While public cloud solutions have ?long been the preferred option for startups, existing organizations are also recognizing the advantages of such services. Most startups find it easy to ramp up by consuming public cloud solutions at first, and slowly migrating data back on-premise for cost optimization, Yadav said. However, more mature businesses always had data on-premise, and they migrated some of that data to the public cloud in order to reduce the number of resources needed to manage their infrastructure.
“Public cloud and ‘as-a-service’ solutions have transformed the expectations such that high-availability, simplicity, and security are expected to be built-in for consumer as well as enterprise products. It’s not enough to just fulfill the customer requirements anymore, delighting the customer is the key,” he noted
For the year ahead, expect to see “a huge push in data management vendors providing deeper public cloud integrations and removing the complexity out of hybrid cloud data management and analytics features,” Yadav said.
Itamar Ankorion, CMO at Attunity, predicted greater use of major cloud infrastructure and platform providers—such as Amazon S3, Azure Data Lake Store (ADLS) and ADLS Gen2, and Google Cloud Storage—for cloud-based data storage, especially as organizations move to analytics-driven strategies. “These converged platforms host preferred analytics systems such as the Snowflake and Amazon Redshift data warehouses, and Amazon Athena,” Ankorion pointed out. “These systems incorporate familiar SQL structures.”
The traditional cloud benefits apply here, Ankorion continued. “Enterprises gain economic storage, processing and management, elastic resource consumption, and the shift of CAPEX to OPEX. They also can reuse storage for new analytics workloads. All this is changing how organizations manage data because they can more cost-effectively address more advanced analytics use cases and thereby realize a greater return on their data investments.”
However, there will be a some challenges in achieving these cloud storage benefits, Ankorion cautioned. “Transferring high data volumes across wide area networks can result in high latency and consume costly bandwidth,” he explained. “Enterprises also need to avoid lock-in and maintain full data mobility, moving workloads between clouds and across hybrid architectures based on lessons learned and changing requirements.”
IT’S HYBRID TIME
Many enterprises have on-premise data assets they want to keep within their four walls, at least for now. With the rising popularity of public cloud, “2019 will be the year of multi-cloud and hybrid cloud,” said Arun Murthy, CPO and co-founder of Hortonworks, which recently announced a merger with Cloudera. “Cloud providers will, more aggressively, differentiate among each other in specific areas—such as operational readiness at Amazon, enterprise integrations for Microsoft, and AI and machine learning at Google,” he predicted. This array of capabilities from across vendors will give rise to multi-cloud strategies being put into motion, bound by “common security, governance, and data or workload management strategies.
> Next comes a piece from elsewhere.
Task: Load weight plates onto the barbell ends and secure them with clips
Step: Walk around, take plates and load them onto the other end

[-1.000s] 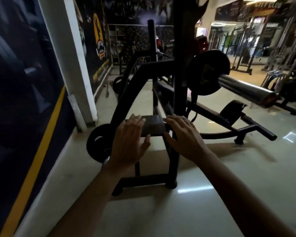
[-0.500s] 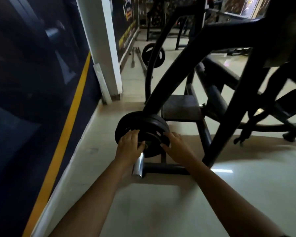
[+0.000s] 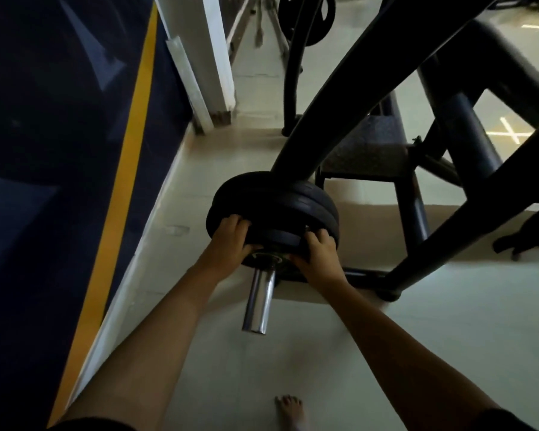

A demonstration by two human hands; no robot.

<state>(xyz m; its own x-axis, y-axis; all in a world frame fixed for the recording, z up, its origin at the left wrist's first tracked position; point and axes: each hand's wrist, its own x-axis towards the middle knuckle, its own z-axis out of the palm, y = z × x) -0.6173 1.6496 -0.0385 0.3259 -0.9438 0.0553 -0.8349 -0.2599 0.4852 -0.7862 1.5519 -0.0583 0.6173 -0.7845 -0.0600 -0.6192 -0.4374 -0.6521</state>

We will also start to see enterprises move some always-on workloads from the cloud back on-prem for a hybrid model to optimize economics.”
STRENGTHENING THE DATA FOUNDATION
As data becomes the lifeblood of most business models and strategies, expect to see a boom in the use of algorithms throughout the enterprise for a variety of purposes. “This has the highest opportunity for business payoff, especially for augmenting human intelligence,” said Suketu Gandhi, partner in the digital transformation practice at A.T. Kearney. He predicted that as a result, “data and organizational intelligence will be discussed at the board level, and CEOs will be talking about it regularly as well.” Gandhi cautioned, however, that data managers need to get ready for the push to an algorithm-driven enterprise. “It shines a light on the state of data— both internal and external—and the ability of an enterprise to use it. There is a lot of work to get ready for the fundamental reality of structured versus unstructured, internal versus external, real time versus batch,” he added.